Like Tijuana, too many locales appear to be “running at a standstill” and are saddled by “poor strategy, absence of leadership, or inadequate resources,” laments a prominent commission in a report in The Lancet last month, “Defeating AIDS–advancing global health.”
The drop in HIV infections and AIDS-related deaths worldwide over the past dozen years has been impressive, the report says. But without a “massive and rapid expansion of a comprehensive AIDS response,” the global toll—still more than a million new infections and deaths each year—will worsen again over the next 5 years, and the world will fail to reach the United Nations goal of “ending AIDS as a public health threat” by 2030.
Mexico is not particularly hard-hit by HIV. In 2014, UNAIDS estimated the country had 190,000 infected people, which is an adult prevalence of 0.2%—lower than in the United States. The government offers free antiretrovirals (ARVs) and, since November 2014, has recommended that all HIV-infected people receive them as soon as diagnosed. “When you look back to what we were doing 10 years ago, we are really, really better,” says Carlos Magis-Rodríguez of the National Center for HIV/AIDS Prevention and Control in Mexico City. But he acknowledges that Tijuana and other cities in Mexico are struggling.

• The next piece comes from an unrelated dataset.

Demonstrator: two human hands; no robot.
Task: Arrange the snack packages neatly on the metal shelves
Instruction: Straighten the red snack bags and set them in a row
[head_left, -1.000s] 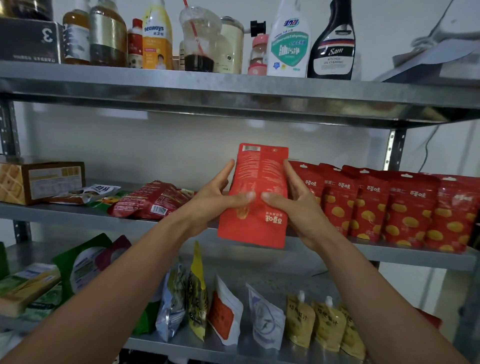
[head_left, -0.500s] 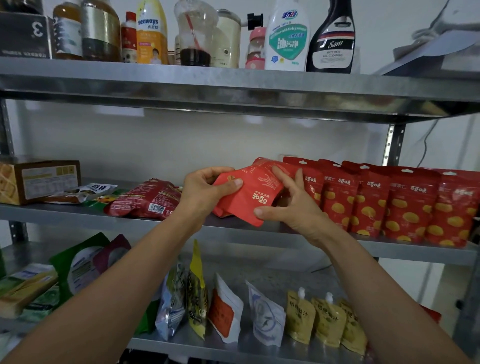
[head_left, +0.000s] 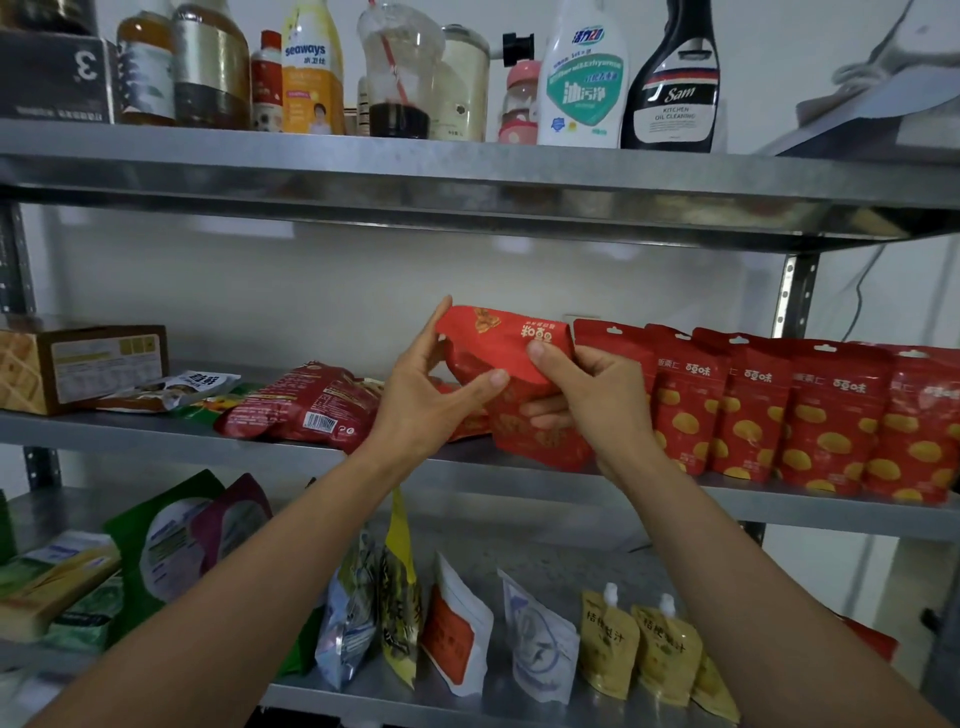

Tijuana has what is known as a “micro-hyperepidemic.” Overall HIV prevalence in Tijuana is 0.6%—the same as the United States. But the rate is soaring in high-risk groups. In women who sell sex, prevalence jumped from 2% in 2003 to 6% by 2012, according to recent studies by researchers from the University of California, San Diego (UCSD), whose team includes Mexico-based colleagues. Clients of these sex workers had a prevalence of 5%, they found. HIV prevalence is also about 5% in the many people in Tijuana who inject drugs. Preliminary studies of men who have sex with men and transgender people suggest about 20% are infected.
In theory, Tijuana should be able to rein in its concentrated epidemic by taking advantage of recent advances. Key among them is the 2011 demonstration that people who fully suppress their HIV levels with ARVs rarely spread the virus to their sexual partners. But this treatment-as-prevention strategy has not gained much traction in Tijuana. UCSD behavioral health scientist Laramie Smith recently pooled data from six studies of nearly 200 HIV-infected people in Tijuana and found that only about half even knew they had the virus. Tijuana offers free HIV testing through NGOs and government-funded clinics, yet no plan is in place to regularly test high-risk people at venues where they hang out, like gay bars or the red light district.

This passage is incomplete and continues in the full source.